A) Write the Pseudocode Block You Are Checking
Paste or rewrite only the relevant block (small enough to trace). Number lines if helpful.
B) Select Test Inputs (Small Set)
- Pick 1–2 normal cases.
- Pick 2–3 boundary cases (at edges and just around them).
- Pick 1–2 invalid cases (violating constraints).
Template table:
| Test ID | Inputs | Category | Predicted Output | Notes (what it covers) |
|---|---|---|---|---|
| Normal / Boundary / Invalid | ||||
| Normal / Boundary / Invalid | ||||
| Normal / Boundary / Invalid |
C) Trace Each Test Case with a Variable Table
For each test case, create a trace table with:
- Step number
- Executed line/action
- All variables that change
- Decision results (True/False)
- Outputs produced
Template trace table:
| Step | Action | Var1 | Var2 | Var3 | Notes / Output |
|---|---|---|---|---|---|
| 1 | INPUT ... | ||||
| 2 | IF ... | ||||
| 3 | ... |
D) Compare: Predicted Output vs Traced Output
- If they match, mark the test as pass.
- If they do not match, write down which step caused the difference (often an assignment or boundary condition).
Mismatch log template:
| Test ID | Predicted | Traced | First Divergence Step | Suspected Cause | Fix |
|---|---|---|---|---|---|
E) Revise the Pseudocode and Re-run the Worksheet
When you revise, be specific. Typical revisions include:
- Initialize a variable before use.
- Adjust a boundary condition (
>vs>=,<vs<=). - Add a missing
ELSEpath or missing output/return. - Add a progress update inside a loop to guarantee termination.

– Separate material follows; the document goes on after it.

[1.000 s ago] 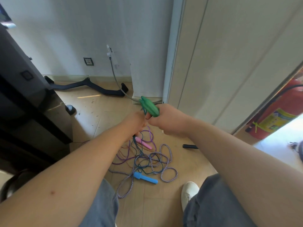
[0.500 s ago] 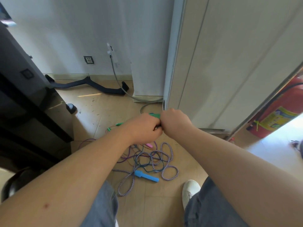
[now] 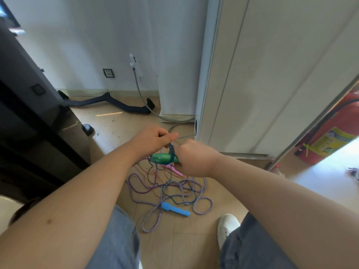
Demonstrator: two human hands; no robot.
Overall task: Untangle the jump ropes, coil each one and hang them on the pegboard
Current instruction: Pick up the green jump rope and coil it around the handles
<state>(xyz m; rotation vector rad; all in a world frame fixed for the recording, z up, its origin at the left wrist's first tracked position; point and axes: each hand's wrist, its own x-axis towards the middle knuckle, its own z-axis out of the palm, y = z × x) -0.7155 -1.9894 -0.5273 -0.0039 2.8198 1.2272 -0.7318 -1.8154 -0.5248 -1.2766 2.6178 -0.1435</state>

- Rename variables for consistency and clarity.
F) Final Quick Scan (Completeness + Readability)
- Branches: every path assigns required variables and produces required output/return.
- Loops: termination condition is reachable; progress variable changes correctly.
- Inputs: invalid inputs have defined behavior.
- Readability: consistent names, explicit steps, no “and then it works” lines.